Meeting of the Parliament 18 June 2025
I will gladly give to John Mason the two papers that I have that detail everything that we can do to cut the horrendous waste across the Scottish public sector.
We need to do more work to dismantle the SNP’s secretive and inefficient client state. We would remove the smoke and mirrors around public sector decision making by extending lobbying laws to organisations that are funded by SNP ministers just to tell them what they want to hear. We would also create a new accountability and transparency dashboard, which would provide clear information about how taxpayers’ money is spent and who signed it off.
There are two sorts of SNP waste—the sort that, rightly, angers people, and the sort that, rightly and roundly, outrages them. Take the Cabinet Secretary for Health and Social Care’s use of a taxpayer-funded limousine to meet his friends in the pub for a pre-match pint prior to going to the football. It is to Neil Gray’s discredit that he has not resigned, but it is to the public’s dismay that John Swinney has not sacked him. Such is the level of SNP contempt for hard-pressed taxpayers that that kind of behaviour goes unchecked in SNP Scotland.
The SNP says that it will change, but the past is the best guide to the future. The SNP’s credit score with the country is seriously impaired.

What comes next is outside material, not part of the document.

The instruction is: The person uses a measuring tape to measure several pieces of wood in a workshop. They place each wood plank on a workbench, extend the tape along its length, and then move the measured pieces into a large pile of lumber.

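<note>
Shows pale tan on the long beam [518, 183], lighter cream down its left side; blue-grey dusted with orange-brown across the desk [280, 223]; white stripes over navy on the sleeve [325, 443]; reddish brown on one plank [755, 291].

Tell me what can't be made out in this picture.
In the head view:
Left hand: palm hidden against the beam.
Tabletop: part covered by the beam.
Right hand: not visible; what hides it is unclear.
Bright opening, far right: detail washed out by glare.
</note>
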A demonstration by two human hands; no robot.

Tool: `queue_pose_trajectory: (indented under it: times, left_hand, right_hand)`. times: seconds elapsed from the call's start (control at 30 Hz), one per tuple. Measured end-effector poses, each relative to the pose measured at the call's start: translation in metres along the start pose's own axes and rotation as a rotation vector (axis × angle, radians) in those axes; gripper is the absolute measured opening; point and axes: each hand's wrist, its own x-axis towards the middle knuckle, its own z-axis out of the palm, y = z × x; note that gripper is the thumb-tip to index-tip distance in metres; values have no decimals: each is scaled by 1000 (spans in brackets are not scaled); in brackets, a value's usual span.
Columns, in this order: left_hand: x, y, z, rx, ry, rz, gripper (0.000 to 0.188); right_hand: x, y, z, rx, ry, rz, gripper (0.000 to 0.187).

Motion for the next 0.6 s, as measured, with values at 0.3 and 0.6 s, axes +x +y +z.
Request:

A billion pounds has been wasted on Barlinnie prison, which was meant to cost just £100 million; £500 million has been wasted on two out-of-date ferries; £50 million has been wasted on malicious prosecutions; and £30 million has been wasted on a national care service that was scrapped before it even started. That is the reality of the SNP’s casual disregard for taxpayers’ money.

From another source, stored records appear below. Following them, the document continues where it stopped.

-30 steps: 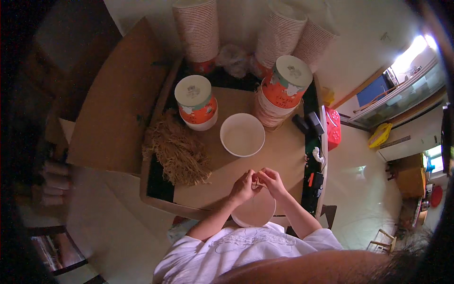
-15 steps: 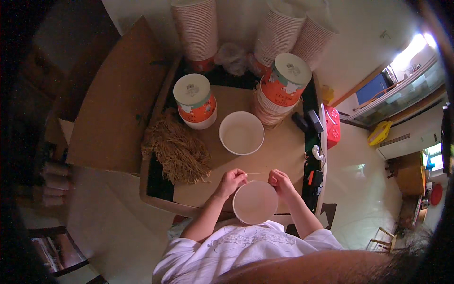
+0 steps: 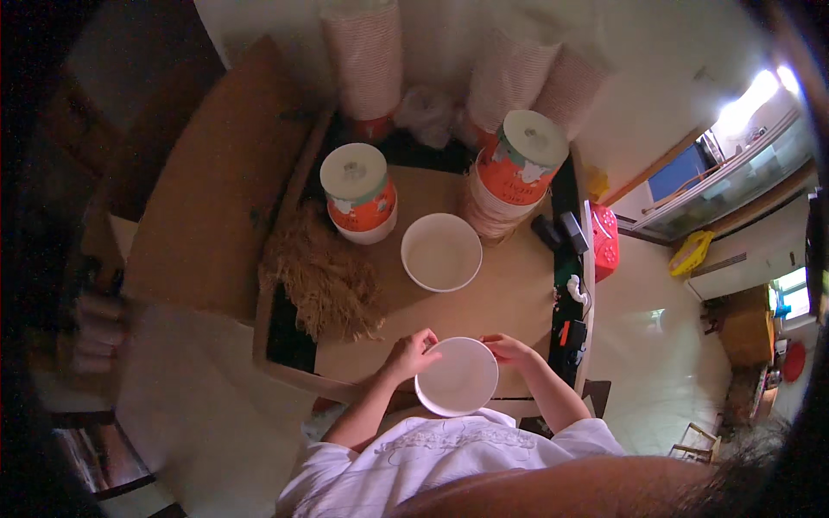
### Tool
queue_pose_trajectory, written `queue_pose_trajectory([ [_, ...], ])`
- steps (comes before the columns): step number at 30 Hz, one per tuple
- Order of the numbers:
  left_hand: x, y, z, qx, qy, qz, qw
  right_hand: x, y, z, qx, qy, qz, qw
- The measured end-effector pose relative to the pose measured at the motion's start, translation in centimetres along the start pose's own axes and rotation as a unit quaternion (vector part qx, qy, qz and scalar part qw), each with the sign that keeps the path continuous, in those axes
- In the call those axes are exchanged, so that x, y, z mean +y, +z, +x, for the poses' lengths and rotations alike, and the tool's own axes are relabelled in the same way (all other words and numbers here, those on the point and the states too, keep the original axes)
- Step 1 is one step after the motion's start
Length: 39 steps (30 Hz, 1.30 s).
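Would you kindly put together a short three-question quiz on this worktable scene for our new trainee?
1. True or false: the round white paper bowl near the person's chest is held between the left hand and the right hand.
2. What lies heaped left of the open white bowl at mid-table? A) tan straw-like fibre B) blue cloth C) metal spoons
3. Fill in: the two lidded orange-and-white tubs stand on the ___ cardboard sheet.

Key: 1. True. 2. A, the tan straw-like fibre pile. 3. Brown.
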<state>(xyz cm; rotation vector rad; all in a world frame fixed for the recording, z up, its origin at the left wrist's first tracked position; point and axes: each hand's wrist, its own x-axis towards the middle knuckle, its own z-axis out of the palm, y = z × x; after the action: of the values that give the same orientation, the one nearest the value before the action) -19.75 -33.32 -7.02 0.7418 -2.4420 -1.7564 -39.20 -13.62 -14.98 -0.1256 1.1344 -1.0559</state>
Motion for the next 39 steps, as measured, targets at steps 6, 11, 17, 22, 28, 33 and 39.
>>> queue_pose_trajectory([
  [6,3.0,0.9,-0.7,0.034,0.153,0.069,0.985,-2.2,0.2,-1.2,-0.070,-0.078,-0.098,0.990],
  [11,7.1,-0.4,-0.3,0.033,0.313,0.137,0.939,-10.5,3.0,-7.0,-0.155,-0.193,-0.040,0.968],
  [17,11.4,-2.0,0.5,0.217,0.391,0.090,0.890,-20.0,6.9,-17.3,0.293,-0.430,-0.439,0.733],
  [22,9.7,-1.9,1.5,0.238,0.319,0.037,0.917,-25.3,8.0,-20.3,0.448,-0.627,-0.508,0.384],
  [28,7.7,-1.8,1.5,0.264,0.258,0.057,0.928,-30.2,7.3,-19.7,0.478,-0.627,-0.554,0.268],
  [33,7.2,-2.0,1.6,0.274,0.242,0.065,0.928,-33.3,5.1,-17.1,0.458,-0.616,-0.583,0.267],
  [39,5.9,-2.0,1.9,0.271,0.225,0.056,0.934,-34.7,4.7,-14.0,0.424,-0.614,-0.573,0.339],
])
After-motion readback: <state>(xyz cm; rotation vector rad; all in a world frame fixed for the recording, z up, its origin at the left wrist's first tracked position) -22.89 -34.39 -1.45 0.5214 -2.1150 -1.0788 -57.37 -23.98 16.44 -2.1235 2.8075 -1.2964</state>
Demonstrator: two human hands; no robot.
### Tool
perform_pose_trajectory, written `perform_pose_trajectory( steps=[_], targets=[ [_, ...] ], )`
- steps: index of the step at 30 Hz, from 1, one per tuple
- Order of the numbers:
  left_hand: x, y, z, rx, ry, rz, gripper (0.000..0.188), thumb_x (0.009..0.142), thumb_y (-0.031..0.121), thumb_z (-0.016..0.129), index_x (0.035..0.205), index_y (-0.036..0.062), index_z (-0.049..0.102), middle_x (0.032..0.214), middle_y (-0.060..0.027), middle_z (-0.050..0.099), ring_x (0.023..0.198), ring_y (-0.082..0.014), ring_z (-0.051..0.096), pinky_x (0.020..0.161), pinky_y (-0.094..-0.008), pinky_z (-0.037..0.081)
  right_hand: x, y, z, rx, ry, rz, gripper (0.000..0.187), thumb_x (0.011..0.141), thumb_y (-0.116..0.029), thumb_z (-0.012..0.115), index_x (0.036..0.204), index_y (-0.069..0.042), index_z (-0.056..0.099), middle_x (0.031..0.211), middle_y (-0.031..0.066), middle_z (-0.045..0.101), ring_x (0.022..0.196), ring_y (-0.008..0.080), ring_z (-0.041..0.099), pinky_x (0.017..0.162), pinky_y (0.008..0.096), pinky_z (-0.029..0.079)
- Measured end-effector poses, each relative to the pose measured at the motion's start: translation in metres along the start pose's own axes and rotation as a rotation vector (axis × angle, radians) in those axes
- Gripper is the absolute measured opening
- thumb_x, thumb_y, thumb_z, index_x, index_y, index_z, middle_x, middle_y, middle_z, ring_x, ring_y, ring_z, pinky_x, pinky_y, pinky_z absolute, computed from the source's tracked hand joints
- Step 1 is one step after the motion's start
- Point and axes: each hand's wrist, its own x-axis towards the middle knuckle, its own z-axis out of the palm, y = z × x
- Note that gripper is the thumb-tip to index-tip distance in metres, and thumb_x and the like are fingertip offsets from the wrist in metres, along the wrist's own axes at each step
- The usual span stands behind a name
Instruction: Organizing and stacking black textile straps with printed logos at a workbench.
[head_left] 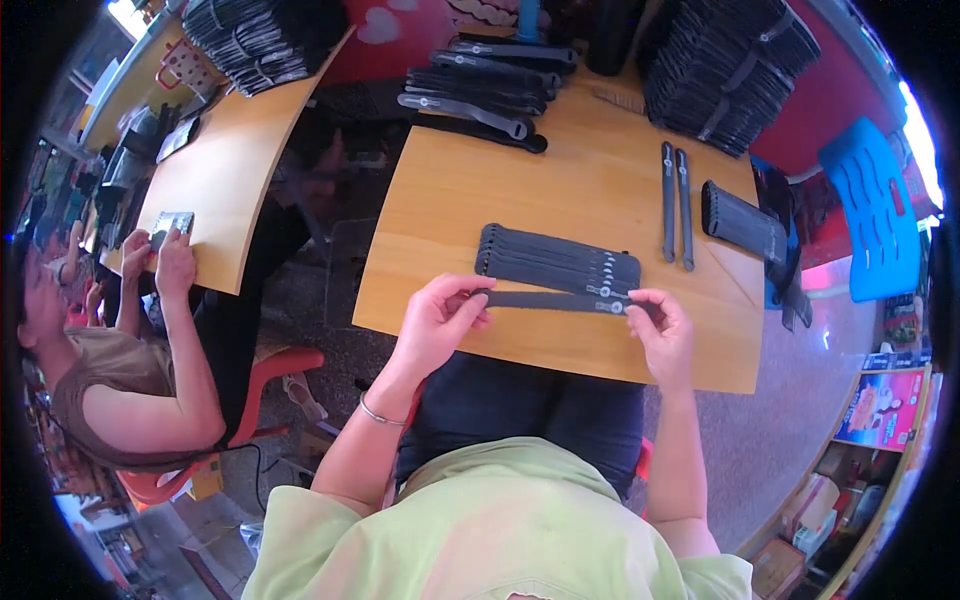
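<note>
A dark grey strap point(548, 301) with a pale round mark near one end is stretched sideways between my hands, close to the table's front edge. Its left end is pinched by my left hand point(438, 318), and its right end, beside the mark, by my right hand point(662, 325). Just beyond it, an overlapping row of similar straps point(550, 258) lies fanned on the wooden table point(440, 190), marks lined up at the right. Farther right are two single straps point(676, 205) side by side and a small bundle of straps point(742, 222).
A loose pile of straps point(485, 85) lies at the table's far edge. Tall tied stacks point(725, 75) stand at the back right. A blue plastic chair point(868, 210) is beyond the right side. At left, a co-worker point(150, 390) handles a small item at another table point(225, 165).
</note>
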Motion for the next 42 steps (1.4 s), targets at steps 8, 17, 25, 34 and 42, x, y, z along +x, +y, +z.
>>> perform_pose_trajectory(
  steps=[8,17,25,34,42],
  targets=[
    [0.010,-0.002,-0.001,0.005,0.097,-0.005,0.016,0.089,0.001,0.059,0.105,-0.0023,0.062,0.084,-0.0035,0.061,0.074,-0.0109,0.065,0.068,-0.0217,0.053,0.005,0.013,0.000,-0.136,0.058,-0.066,0.014,0.083,0.001,0.065,0.097,-0.003,0.064,0.080,-0.0030,0.058,0.067,0.0028,0.052,0.060,0.0174,0.042],
    [0.023,-0.002,-0.005,0.068,0.147,0.017,0.014,0.088,0.001,0.060,0.101,-0.0031,0.062,0.080,-0.0037,0.064,0.072,-0.0085,0.064,0.066,-0.0214,0.053,0.006,0.005,0.005,-0.095,0.097,-0.020,0.009,0.086,0.000,0.062,0.094,-0.002,0.062,0.078,-0.0021,0.059,0.066,0.0031,0.053,0.059,0.0185,0.045],
    [0.034,-0.014,-0.002,0.121,0.239,0.057,0.010,0.085,0.000,0.063,0.095,-0.0003,0.064,0.074,0.0015,0.061,0.063,-0.0034,0.055,0.057,-0.0171,0.044,0.007,0.011,0.004,-0.086,0.118,-0.042,0.008,0.086,-0.001,0.063,0.093,-0.002,0.062,0.077,-0.0030,0.057,0.066,0.0026,0.052,0.059,0.0181,0.044],
    [0.035,-0.023,0.001,0.186,0.300,0.151,0.008,0.083,0.001,0.065,0.091,-0.0009,0.063,0.072,0.0027,0.059,0.061,-0.0013,0.049,0.054,-0.0166,0.041,0.007,0.013,0.003,-0.098,0.141,-0.067,0.007,0.086,-0.001,0.063,0.091,-0.003,0.059,0.076,-0.0042,0.055,0.065,0.0020,0.049,0.058,0.0175,0.040],
    [0.036,-0.023,0.002,0.221,0.300,0.179,0.007,0.083,0.001,0.064,0.089,-0.0017,0.063,0.072,0.0023,0.060,0.058,-0.0013,0.049,0.053,-0.0172,0.041,0.006,0.010,0.003,-0.111,0.137,-0.108,0.005,0.087,-0.002,0.062,0.091,-0.003,0.058,0.075,-0.0041,0.054,0.064,0.0021,0.047,0.057,0.0180,0.040]
  ],
)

In contrast, we would deliver tax cuts for workers, wage a war on waste right across government, and tackle head-on the SNP’s bloated client state.

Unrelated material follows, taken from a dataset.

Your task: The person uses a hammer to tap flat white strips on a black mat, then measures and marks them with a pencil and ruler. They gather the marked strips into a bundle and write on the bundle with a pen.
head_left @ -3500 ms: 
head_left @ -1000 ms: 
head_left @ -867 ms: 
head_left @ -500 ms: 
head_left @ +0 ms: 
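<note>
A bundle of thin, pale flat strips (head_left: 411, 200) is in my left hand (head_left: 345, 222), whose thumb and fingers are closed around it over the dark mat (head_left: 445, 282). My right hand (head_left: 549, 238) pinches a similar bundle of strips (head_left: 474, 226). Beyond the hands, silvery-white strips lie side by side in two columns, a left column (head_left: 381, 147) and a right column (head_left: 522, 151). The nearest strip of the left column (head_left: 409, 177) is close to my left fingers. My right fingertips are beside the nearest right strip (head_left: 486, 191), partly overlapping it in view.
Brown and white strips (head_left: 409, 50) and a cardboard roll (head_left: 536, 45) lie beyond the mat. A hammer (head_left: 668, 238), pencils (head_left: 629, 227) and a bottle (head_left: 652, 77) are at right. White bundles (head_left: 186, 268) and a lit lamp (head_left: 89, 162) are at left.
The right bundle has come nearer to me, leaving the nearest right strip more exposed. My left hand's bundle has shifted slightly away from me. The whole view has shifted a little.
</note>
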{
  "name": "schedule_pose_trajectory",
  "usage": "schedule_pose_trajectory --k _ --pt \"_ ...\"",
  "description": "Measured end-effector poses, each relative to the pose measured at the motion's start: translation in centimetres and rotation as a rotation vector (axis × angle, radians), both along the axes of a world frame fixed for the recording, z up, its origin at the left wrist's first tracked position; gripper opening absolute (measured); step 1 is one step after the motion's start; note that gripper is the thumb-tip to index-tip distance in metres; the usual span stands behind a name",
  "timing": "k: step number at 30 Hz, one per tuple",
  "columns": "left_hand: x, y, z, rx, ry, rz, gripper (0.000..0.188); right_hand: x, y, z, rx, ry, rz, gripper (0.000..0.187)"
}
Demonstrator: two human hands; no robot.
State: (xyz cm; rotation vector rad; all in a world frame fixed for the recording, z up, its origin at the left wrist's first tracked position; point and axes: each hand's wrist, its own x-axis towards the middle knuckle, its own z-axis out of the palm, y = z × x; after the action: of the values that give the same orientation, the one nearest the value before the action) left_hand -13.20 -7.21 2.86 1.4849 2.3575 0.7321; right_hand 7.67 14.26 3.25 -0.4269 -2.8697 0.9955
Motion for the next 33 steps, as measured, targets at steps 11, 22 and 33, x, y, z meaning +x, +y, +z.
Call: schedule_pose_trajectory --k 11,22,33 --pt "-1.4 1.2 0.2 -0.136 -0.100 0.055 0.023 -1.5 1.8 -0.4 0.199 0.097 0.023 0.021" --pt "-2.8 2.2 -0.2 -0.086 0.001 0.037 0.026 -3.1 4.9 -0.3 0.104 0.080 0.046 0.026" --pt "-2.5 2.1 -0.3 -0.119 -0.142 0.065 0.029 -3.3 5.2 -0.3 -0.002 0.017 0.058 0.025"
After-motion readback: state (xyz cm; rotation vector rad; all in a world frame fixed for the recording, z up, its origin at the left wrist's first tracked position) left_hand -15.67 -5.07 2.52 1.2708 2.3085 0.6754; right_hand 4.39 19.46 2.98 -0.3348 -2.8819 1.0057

Those are the policies, based on sound, common-sense Conservative values, that Scotland so badly needs. Sadly, it will never get them from the SNP Government.
I move,
That the Parliament notes that the Scottish Government’s failure to grow Scotland’s economy has led to an economic performance gap worth £1.1 billion in 2025-26 alone; believes that there should be a crackdown on wasteful expenditure from the Scottish Government through the tightening of spending rules in the Scottish Public Finance Manual, reducing the number of highly paid senior executives within the public sector, and reversing the recent ministerial pay rise, and calls on the Scottish Government to use the proceeds of a crackdown on waste to cut income tax by up to £444 for every person in Scotland by abolishing the 20% and 21% rates of income tax, so that everyone earning up to £43,662 pays 19p for every £1 earned.